YOUR GOAL:
Show the lines of the material that contain the word "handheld".

----- PROVIDED RECORDS -----

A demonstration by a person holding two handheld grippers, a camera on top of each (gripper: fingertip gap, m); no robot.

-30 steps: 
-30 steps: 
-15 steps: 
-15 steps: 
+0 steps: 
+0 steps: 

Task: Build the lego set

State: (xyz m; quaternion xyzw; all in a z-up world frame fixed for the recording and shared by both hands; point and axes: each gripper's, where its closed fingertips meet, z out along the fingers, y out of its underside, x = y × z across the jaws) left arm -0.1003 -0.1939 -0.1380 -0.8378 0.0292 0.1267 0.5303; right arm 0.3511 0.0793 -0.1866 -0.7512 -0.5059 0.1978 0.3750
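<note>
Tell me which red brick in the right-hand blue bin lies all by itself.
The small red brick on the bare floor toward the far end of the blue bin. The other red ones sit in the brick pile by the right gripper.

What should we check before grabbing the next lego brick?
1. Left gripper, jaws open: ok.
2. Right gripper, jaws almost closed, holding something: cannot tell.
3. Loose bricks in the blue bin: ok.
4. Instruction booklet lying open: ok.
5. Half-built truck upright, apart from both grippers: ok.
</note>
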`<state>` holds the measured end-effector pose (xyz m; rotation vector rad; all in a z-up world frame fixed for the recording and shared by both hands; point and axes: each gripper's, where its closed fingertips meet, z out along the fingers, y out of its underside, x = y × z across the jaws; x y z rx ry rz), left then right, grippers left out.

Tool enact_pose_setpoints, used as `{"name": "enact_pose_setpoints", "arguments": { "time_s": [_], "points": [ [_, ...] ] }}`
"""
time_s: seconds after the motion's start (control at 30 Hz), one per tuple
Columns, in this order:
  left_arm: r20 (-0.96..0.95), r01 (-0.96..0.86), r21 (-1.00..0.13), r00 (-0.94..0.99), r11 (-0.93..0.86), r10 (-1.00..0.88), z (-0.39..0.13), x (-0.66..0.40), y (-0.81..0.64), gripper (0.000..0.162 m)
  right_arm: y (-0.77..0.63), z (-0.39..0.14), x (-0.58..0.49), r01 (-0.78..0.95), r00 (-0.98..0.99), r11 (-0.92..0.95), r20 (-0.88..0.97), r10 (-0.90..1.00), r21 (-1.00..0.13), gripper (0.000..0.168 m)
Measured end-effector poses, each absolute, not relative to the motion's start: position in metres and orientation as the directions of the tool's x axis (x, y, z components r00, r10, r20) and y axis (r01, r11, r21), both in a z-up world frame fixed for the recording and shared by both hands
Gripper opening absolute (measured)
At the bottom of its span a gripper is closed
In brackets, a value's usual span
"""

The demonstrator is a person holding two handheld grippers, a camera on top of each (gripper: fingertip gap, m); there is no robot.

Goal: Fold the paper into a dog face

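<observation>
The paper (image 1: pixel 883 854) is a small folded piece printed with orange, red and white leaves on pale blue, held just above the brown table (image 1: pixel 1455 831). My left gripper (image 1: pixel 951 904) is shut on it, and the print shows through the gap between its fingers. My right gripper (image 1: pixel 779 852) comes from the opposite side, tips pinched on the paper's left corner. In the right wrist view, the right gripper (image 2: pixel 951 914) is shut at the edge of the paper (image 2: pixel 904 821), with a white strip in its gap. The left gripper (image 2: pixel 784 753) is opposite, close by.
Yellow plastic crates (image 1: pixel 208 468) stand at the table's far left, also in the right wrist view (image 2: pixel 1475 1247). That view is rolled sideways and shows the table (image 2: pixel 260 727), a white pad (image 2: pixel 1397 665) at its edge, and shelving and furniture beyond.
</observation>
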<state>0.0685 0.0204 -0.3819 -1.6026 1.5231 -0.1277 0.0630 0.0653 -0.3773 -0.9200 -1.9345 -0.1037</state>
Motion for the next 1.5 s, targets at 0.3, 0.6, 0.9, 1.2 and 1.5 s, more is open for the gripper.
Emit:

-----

TASK SOLUTION:
A demonstration by a person holding two handheld grippers, a camera on top of each (gripper: fingertip gap, m); no robot.
The demonstrator is a person holding two handheld grippers, a camera on top of each (gripper: fingertip gap, m); there is no robot.

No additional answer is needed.